Since the onset of the COVID-19 pandemic, nearly everyone’s lives and routines have been upended. Many students have physically moved, adapted to online learning and socializing, and made countless other adjustments.
During this time, it is imperative for you to take care of yourself, physically, mentally, and emotionally. Both stress and coping look different for everyone; there is no one size-fits-all approach. I’ve complied this list of strategies for taking care of yourself, and I hope you will find a few that work for you.
Stay informed, but not overwhelmed. Limit time spent watching or reading pandemic coverage, and stick to reliable sources like the CDC and the Hub. Spending excessive time focusing on the same subject or absorbing incorrect and catastrophizing information can increase anxiety, depress mood, and make it difficult to focus on anything else. Find a balance between overwhelming yourself with information and avoiding it completely, in order to be informed enough to make wise and safe choices.
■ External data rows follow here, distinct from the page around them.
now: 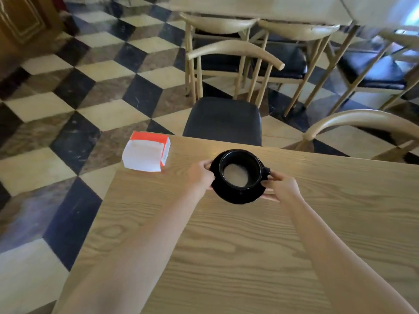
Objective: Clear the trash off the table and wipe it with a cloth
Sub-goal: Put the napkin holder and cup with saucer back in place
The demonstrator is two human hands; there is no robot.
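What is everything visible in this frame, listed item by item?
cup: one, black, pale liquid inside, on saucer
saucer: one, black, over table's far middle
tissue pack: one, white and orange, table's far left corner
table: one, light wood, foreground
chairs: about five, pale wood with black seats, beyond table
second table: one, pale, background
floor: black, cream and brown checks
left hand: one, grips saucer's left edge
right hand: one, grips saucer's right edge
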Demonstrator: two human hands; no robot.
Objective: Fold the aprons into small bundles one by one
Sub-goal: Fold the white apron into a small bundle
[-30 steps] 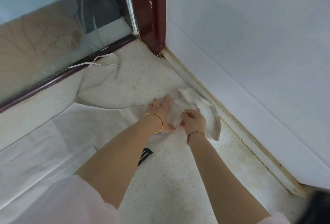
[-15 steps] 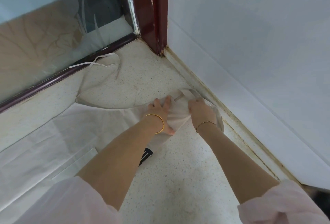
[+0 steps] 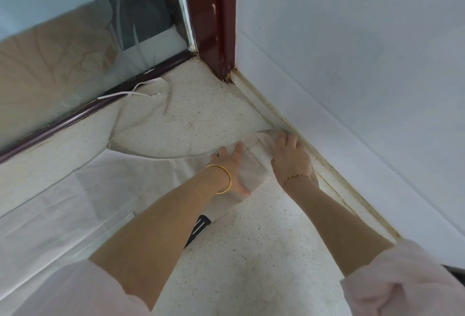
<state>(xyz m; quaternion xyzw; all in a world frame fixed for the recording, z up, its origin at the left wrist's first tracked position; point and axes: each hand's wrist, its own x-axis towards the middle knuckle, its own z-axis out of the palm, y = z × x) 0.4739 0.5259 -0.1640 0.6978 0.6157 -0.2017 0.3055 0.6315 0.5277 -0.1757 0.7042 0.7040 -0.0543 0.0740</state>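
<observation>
left hand [image 3: 227, 164] and right hand [image 3: 289, 159] flat on apron [image 3: 141, 179], fingers seemingly straight, no grip

The white wall [image 3: 352, 64] and its stained skirting strip [image 3: 266, 109] run just beside the right hand [image 3: 289, 159] and close off that side. Beyond both hands, bare speckled floor [image 3: 201, 119] lies open up to the dark red door frame [image 3: 214, 26] and the glass door's bottom rail [image 3: 75, 114]. Left of the left hand [image 3: 231, 167], the apron [image 3: 100, 189] lies spread flat on the floor. Nearer the person, the floor between the forearms is bare; a black striped object [image 3: 198, 227] lies under the left forearm.
</observation>
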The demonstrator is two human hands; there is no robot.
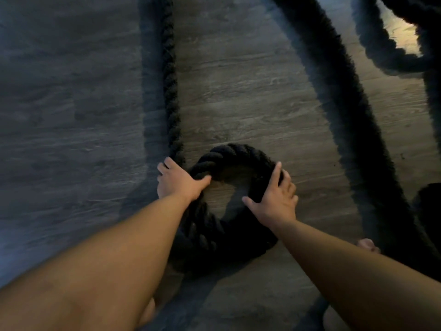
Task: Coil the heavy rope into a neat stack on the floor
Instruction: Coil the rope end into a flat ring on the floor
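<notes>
Rope (170, 91), thick, black and twisted, lies across a grey wood-grain floor (71, 115), seen from the head camera looking down along two bare forearms. Directly ahead, the rope bends into one small loop (229, 151) that lies flat on the floor. Long loose runs stretch away at the left and right, and more slack curves at the top right.

The left grip (181, 180), a bare hand, wraps the loop's left side where the left run joins it, fingers curled over the top and thumb tucked on the inside. The right grip (274, 201) clasps the loop's right side, thumb spread inside the ring and fingers draped over the outer edge. The near part of the loop is partly hidden under the forearms.

The step in hand appears to be shaping the first turn of the coil, so the task looks barely begun. The next move likely calls for holding this ring steady while slack is drawn in from a loose run and laid on top.
</notes>
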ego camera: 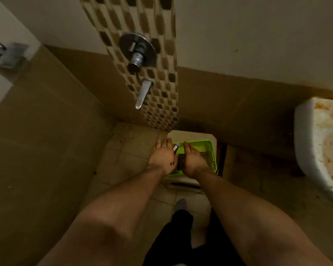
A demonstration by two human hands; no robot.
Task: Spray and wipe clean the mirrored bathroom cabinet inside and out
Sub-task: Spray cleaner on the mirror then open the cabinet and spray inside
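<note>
Both hands reached into the green basket (207, 150) on a low stool (190, 135), the left hand (162, 157) loosely touching a small tube (176, 147), the right hand (192, 162) open over dark contents; the mirrored cabinet was out of view, so items should be lowered gently.

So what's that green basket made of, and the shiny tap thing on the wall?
The green basket looks like moulded plastic: bright lime colour, thin walls with a slotted grid. The wall tap looks like chrome-plated metal: silvery, with bright reflections on its round plate and lever. What metal lies underneath can't be told.
</note>
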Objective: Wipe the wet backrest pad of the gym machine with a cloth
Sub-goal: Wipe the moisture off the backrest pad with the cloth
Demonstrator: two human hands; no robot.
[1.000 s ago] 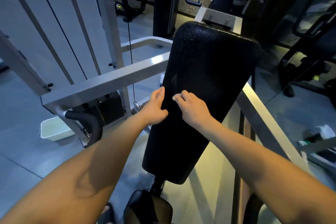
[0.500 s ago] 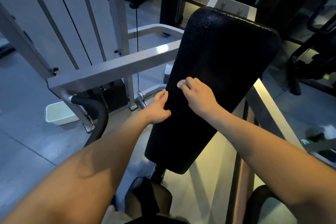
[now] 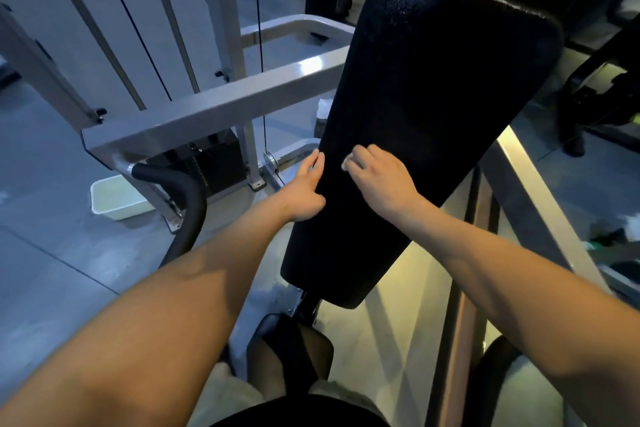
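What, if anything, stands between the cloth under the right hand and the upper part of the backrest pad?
Nothing visible. The right hand holds the cloth against the backrest pad, whose face above is bare up to its top edge. The left hand rests on the pad's left edge, beside the cloth, not ahead of it.

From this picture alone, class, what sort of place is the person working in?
Most likely a gym: a black backrest pad, a cable running to a weight stack, and a padded handle.
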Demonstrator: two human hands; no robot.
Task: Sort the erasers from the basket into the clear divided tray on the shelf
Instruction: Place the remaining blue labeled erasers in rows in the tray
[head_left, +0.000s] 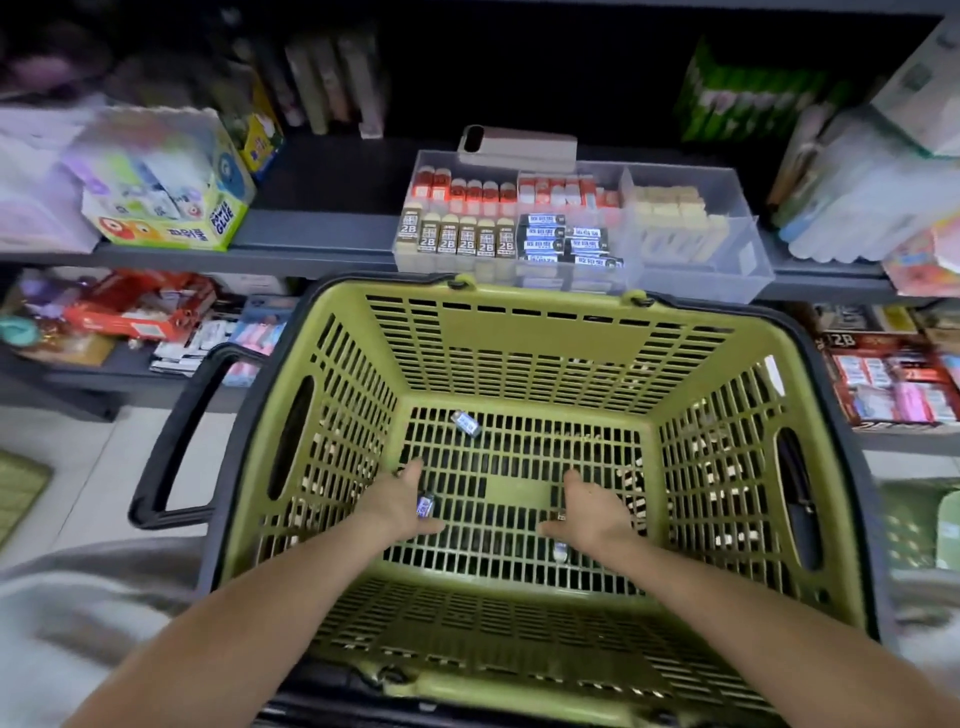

Remain safe by practicing social distancing and following recommendations from the CDC. Focusing and acting on what you can control in a time of uncertainty is beneficial to your mental health. Using face coverings is one of the most helpful things you can do to protect yourself and your community, along with avoiding large gatherings and remaining six feet from anyone who is not a member of your immediate household.
Stay connected. Social distancing does not require social isolation. Try and enjoy a few new and different (and, remember, temporary) ways to connect. You can stream movies and games with friends, and share meals (or beverages) and have club meetings online. You can also do a regular phone or video call, just to talk, with no agenda.
Keep up physical activity at home. Exercise is a wonderful way to stay healthy, boost your mood, and take a break from daily stress. Both the O’Connor Rec Center (Homewood) and the Cooley Center (East Baltimore) are offering free streaming classes for all students across all divisions, and CHEW created two mindful yoga exercises, available on YouTube. The 15-minute session is good for beginners and a quick reset; the 40-minute vinyasa flow is more of a workout.
Create a manageable routine. Having a routine can help you cope with change and uncertainty, maintain positive habits, and reduce stress. The Office of Student Disability Services, which serves all nine academic divisions, has created a recommend list of study tools.
Take breaks from work and from screens. Breaks keep us from getting bored and unfocused. They also help us retain knowledge and reevaluate our goals as needed. For more on the science of breaks, you can read this Buffer article, which includes some strategies like the Pomodoro method.
Explore new ways to “get out of the house.” Watch a virtual concert or show. Tour a museum or a national park. Watch a TED talk. Check out the list of Virtual Arts & Travel below.
If you can, help others. Doing something for other gives you the opportunity to take a break, even if just temporarily, from a crisis. If you are able, see what you can do in your community, like donating to a food pantry, blood bank, or animal shelter. Buying local (including gift cards) can support small businesses. If money is tight, consider writing a card or reaching out to someone you care about.
Try something new. Drumming up enthusiasm for a new pursuit during social distancing can be tough. However, trying something new can keep you mentally stimulated and reduce boredom, fatigue, and restlessness. Get on the quarantine cooking bandwagon. Trying online gaming. Read for fun, from a genre that’s not your usual go-to. Listen to some new artists. Plan a future event to look forward to.
Take time to decompress and de-stress. Each person will likely experience this life disruption differently, and it’s perfectly understandable to feel any number of ways. Remind yourself this is a time of adjustment. The Calm app, which is available for free to all Hopkins affiliates, is a great tool to reduce stress. The SilverCloud app, which is available for free to all full-time Hopkins students over the age of 18, teaches skills and strategies based in cognitive behavioral therapy that are also helpful in reducing stress.There are also two free regular meditation sessions with SOM faculty available through Hopkins; check the wellness calendar for upcoming sessions.
Note: the tools and resources listed below are not sponsored by Johns Hopkins University. If you try any apps or services mentioned here, make sure you ask about any related costs before purchase if necessary.
Communication and Collaboration Tools
Facetime.Free voice and video calls through on Apple devices only.
Google Duo. Free group video calls for large groups.
American Foundation for Suicide Prevention. Call 800-273-8255 or text TALK to 741741. Resources for both people in crisis and people trying to help others who may be in crisis. Includes COVID-specific resources.
Crisis Text Line for self-harm. Text HOME to 741741 in the US and Canada; see link for UK and Ireland options.
I’m Alive. IM service for people in moments of crisis and emotional pain.
The Jed Foundation (1-800-273-TALK OR 1800-237-8255). Nonprofit organization for suicide prevention in teens and young adults.
National Suicide Prevention Lifeline (1-800-273-TALK OR 1800-237-8255). 24/7 free confidential phone line for individuals in crisis. People do not have to be suicidal to call. The hotline supports more than 150 languages.
Suicide.org (1-800-SUICIDE or 1-800-784-2433).Nonprofit organization for suicide prevention, awareness, and support.